Bake to golden glory:
Pop the pie into a preheated oven at 200°C (gas mark 6) for 20–25 minutes, or until the top is golden and the edges are bubbling. Let it sit for 5 mins before serving.

Common Mistakes and How to Dodge Them
Why is my sauce lumpy?
You likely added the milk too fast. Go slow and whisk constantly. And don’t worry — a sieve can be your best mate if needed.
My pie’s too runny — what happened?
Could be too much milk or undercooked roux. Let the sauce thicken fully before pouring it over the fish.
The fish is dry.
Over-poaching will do that. Simmer gently and don’t leave it cooking longer than 5 minutes.
Mashed potato sinking into the filling?
Let the sauce cool slightly before topping — helps hold the layers better.
Storage and Reheating
- Fridge: Cover leftovers and store for up to 3 days. Reheat gently in the oven or microwave.
- Freezer: Assemble the pie but don’t bake it — wrap tightly and freeze for up to 3 months.
- Reheating from frozen: Defrost overnight in the fridge, then bake until hot throughout, covering the top with foil if it browns too fast.
Frequently Asked Questions
Can I add boiled eggs like traditional fish pie?
Absolutely — quartered boiled eggs nestled in the fish layer are classic and lovely.
Can I make it with just one type of fish?

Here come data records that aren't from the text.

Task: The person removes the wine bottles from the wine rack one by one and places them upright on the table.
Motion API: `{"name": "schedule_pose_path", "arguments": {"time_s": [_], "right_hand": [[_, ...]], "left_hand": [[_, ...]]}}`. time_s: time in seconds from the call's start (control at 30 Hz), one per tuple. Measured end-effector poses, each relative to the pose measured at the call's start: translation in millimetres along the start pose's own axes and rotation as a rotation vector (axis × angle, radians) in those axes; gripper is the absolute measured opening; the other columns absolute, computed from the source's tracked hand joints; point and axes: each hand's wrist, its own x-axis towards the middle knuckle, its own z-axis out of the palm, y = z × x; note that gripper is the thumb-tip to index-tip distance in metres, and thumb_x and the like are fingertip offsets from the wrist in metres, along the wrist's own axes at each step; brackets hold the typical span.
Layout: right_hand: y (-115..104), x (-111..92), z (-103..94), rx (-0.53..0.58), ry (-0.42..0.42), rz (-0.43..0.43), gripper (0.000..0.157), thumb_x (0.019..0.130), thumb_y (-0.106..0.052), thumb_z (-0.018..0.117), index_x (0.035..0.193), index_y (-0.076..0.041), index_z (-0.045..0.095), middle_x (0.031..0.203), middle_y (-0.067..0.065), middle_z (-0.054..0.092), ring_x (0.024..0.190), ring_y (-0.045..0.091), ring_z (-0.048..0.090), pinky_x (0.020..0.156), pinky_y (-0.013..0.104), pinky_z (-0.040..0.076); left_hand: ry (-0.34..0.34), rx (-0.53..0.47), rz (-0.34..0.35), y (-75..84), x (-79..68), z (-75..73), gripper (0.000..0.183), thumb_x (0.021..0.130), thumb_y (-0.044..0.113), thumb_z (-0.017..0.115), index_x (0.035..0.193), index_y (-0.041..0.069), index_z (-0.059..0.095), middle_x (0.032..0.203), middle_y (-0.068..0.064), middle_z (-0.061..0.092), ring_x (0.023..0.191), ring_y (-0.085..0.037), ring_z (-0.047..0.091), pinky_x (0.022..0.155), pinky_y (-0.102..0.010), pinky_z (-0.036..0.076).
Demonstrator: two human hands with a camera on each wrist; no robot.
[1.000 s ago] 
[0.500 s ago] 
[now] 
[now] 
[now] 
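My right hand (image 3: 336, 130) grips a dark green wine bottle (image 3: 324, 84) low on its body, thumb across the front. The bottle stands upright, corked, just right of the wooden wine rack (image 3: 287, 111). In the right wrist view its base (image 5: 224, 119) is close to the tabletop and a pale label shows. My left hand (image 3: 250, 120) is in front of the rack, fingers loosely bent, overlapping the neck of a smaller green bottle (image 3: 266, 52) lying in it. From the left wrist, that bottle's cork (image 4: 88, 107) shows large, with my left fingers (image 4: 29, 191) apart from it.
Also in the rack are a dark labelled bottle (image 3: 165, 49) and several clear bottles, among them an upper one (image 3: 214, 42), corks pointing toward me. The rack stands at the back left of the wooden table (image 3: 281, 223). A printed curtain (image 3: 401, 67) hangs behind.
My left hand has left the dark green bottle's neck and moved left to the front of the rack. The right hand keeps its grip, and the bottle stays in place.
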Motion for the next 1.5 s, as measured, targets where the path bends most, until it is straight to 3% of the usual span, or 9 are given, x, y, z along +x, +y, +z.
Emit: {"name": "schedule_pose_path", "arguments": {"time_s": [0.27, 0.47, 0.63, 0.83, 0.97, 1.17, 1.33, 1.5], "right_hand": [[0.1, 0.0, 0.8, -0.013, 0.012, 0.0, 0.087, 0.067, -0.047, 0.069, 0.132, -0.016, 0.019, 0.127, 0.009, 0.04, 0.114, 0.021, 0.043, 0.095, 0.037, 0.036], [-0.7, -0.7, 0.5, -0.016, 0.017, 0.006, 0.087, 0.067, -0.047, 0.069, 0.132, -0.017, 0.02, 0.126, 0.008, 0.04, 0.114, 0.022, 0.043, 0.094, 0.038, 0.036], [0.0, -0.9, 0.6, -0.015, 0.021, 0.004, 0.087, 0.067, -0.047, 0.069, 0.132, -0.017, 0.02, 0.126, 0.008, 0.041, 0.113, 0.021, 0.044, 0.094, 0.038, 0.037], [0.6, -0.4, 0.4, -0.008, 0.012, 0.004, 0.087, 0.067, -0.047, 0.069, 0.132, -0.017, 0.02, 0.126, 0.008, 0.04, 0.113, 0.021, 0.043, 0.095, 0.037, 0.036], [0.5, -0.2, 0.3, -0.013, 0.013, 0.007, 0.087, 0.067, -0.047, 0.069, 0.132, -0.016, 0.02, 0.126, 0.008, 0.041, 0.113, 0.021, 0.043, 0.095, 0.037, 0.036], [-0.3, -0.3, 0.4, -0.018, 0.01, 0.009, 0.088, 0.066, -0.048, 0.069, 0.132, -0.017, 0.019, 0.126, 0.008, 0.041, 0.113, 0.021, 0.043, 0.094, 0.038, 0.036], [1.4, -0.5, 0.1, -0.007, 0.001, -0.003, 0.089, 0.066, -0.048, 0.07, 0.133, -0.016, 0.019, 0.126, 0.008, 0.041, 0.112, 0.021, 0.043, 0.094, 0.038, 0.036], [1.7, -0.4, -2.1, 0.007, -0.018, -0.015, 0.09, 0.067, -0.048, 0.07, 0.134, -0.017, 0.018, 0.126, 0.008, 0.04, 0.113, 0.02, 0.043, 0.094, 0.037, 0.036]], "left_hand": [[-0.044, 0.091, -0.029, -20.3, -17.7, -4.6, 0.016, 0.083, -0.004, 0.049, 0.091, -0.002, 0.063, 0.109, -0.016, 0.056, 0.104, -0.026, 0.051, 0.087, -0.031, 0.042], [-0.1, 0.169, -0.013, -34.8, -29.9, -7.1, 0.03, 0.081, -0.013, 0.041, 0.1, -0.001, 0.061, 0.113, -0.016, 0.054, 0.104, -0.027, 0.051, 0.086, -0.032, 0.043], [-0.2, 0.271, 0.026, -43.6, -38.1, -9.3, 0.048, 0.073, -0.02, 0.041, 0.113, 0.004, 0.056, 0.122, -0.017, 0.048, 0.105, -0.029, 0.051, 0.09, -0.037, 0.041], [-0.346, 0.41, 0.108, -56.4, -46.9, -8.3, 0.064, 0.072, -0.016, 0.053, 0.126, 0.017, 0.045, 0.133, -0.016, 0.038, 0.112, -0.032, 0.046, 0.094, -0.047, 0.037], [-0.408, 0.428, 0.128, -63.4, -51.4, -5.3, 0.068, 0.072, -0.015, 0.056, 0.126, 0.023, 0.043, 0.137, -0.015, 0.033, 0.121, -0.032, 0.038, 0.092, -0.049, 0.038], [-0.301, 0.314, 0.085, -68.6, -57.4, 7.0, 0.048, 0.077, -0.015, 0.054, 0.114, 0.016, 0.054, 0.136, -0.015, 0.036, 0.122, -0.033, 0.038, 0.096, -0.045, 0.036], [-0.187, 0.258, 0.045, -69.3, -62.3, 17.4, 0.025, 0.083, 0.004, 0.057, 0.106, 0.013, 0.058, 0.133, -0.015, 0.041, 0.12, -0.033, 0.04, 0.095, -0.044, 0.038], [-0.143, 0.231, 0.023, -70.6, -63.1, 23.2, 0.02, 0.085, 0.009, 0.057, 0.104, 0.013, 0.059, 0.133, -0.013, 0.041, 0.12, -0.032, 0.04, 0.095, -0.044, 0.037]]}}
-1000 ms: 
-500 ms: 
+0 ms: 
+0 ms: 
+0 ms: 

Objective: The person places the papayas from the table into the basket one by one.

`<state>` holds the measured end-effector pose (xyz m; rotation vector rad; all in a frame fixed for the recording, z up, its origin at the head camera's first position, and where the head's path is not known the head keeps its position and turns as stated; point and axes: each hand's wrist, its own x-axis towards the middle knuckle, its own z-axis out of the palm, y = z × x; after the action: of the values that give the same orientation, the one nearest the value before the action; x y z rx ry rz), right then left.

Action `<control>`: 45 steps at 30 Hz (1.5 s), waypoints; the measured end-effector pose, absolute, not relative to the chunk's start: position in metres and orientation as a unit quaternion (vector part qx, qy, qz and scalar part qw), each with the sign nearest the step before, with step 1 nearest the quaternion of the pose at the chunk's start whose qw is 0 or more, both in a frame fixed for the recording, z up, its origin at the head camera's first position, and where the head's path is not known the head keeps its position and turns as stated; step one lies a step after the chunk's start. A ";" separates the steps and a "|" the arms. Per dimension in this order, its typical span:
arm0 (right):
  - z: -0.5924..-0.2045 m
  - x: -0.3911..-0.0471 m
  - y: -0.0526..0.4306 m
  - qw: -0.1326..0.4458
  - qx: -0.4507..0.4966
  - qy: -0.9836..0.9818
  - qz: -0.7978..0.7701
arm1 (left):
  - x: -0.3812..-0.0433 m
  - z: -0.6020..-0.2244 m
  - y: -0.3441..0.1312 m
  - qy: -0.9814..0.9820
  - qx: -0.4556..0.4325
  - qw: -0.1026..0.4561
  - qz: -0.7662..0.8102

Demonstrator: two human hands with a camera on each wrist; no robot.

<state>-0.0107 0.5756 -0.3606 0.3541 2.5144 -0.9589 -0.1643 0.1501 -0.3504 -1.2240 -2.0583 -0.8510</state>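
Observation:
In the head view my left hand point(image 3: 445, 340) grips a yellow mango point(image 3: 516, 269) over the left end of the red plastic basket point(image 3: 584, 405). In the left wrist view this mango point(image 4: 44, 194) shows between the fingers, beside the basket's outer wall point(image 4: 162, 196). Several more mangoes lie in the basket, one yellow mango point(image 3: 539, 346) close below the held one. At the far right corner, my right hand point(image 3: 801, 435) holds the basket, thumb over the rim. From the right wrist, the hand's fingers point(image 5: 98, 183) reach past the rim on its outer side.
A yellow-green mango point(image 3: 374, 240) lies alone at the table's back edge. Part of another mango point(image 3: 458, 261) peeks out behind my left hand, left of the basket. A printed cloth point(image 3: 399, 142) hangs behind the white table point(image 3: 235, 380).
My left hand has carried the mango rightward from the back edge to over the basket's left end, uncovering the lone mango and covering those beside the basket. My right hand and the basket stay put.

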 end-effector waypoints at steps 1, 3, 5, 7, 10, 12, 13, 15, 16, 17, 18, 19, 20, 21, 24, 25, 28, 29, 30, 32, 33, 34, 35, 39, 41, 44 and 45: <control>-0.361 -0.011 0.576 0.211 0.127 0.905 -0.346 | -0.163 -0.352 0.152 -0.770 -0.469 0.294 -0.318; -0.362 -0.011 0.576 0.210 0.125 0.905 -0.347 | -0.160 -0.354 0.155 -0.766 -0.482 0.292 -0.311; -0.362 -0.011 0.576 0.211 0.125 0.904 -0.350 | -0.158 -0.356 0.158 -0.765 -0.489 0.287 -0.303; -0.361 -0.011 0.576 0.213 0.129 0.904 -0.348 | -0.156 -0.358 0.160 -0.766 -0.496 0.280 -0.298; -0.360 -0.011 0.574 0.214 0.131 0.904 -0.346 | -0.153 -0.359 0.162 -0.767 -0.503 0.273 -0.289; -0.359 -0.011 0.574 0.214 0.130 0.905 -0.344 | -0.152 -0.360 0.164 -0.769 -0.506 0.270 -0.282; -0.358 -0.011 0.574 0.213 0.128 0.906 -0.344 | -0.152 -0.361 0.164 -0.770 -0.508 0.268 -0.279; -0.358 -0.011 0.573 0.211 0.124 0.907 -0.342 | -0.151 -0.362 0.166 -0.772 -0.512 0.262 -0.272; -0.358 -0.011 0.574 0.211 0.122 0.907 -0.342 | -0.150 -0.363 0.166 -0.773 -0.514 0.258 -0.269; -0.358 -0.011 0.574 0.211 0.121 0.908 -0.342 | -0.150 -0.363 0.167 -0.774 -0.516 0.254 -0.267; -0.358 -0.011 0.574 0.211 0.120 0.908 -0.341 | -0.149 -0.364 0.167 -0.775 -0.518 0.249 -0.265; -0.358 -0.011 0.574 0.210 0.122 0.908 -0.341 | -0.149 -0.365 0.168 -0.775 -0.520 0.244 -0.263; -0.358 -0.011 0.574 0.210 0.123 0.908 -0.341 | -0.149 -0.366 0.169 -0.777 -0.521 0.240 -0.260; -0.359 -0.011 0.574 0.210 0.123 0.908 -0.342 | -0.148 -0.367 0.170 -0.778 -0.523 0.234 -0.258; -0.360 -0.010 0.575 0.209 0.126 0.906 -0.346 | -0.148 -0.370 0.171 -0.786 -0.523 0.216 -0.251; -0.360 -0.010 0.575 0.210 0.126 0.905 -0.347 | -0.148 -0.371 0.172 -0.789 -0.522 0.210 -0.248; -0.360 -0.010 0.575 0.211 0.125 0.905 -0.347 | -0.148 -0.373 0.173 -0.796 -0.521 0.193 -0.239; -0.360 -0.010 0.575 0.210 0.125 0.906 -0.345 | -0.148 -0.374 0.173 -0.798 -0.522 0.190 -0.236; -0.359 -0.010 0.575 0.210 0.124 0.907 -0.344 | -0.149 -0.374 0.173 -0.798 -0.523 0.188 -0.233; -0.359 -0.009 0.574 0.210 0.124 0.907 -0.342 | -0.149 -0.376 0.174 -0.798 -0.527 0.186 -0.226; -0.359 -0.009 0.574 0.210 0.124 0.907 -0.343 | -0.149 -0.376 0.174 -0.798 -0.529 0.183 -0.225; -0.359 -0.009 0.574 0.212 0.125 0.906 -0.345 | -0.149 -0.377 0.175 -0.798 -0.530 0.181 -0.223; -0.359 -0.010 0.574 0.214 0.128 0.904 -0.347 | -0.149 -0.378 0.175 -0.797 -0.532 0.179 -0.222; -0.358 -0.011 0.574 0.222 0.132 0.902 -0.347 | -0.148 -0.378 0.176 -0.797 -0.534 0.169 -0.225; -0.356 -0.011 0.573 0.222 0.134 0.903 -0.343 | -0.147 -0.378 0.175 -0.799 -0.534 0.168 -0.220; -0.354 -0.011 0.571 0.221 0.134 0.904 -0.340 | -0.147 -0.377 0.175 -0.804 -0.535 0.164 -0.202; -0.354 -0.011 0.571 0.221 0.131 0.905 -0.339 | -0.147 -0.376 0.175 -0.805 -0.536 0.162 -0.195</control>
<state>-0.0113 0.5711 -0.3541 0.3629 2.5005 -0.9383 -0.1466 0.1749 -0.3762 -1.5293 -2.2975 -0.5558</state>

Yes, smoked haddock alone works great. Or try salmon, prawns, or even tinned tuna in a pinch.
How do I make it gluten-free?
Swap the flour in the roux for gluten-free plain flour or cornstarch.
Can I prep this ahead of time?
Definitely. Assemble it earlier in the day and just bake when you’re ready to eat.
Nutrition Facts (Per Serving)
- Calories: 539
- Total Fat: 28g
- Saturated Fat: 13g
- Carbohydrates: 28g
- Sugars: 2.4g
- Protein: 42g
- Sodium: 1163mg
- Fiber: 1.7g
Try More Nigella Recipes:

Nigella Fish Pie Recipe
Description
This classic fish pie is a creamy, smoky bake topped with buttery mash — the kind of comforting dish that warms your belly and your mood on chilly evenings.
Ingredients
Instructions
- Simmer the fish in milk with bay and peppercorns, then flake and set aside.
- Strain milk for sauce.
- Make a roux with butter and flour, then slowly add milk. Cook until thick.
- Add parsley, season, and pour over fish.
- Top with mashed potatoes.
- Bake at 200°C for 20–25 mins until golden.
- Rest a few minutes before serving.
Notes
- Use fresh parsley for the best finish.
- Let the sauce cool slightly before adding mash to keep layers neat.
- Don’t overcook the fish — gentle poaching is key.
- You can mix in prawns or peas for variation.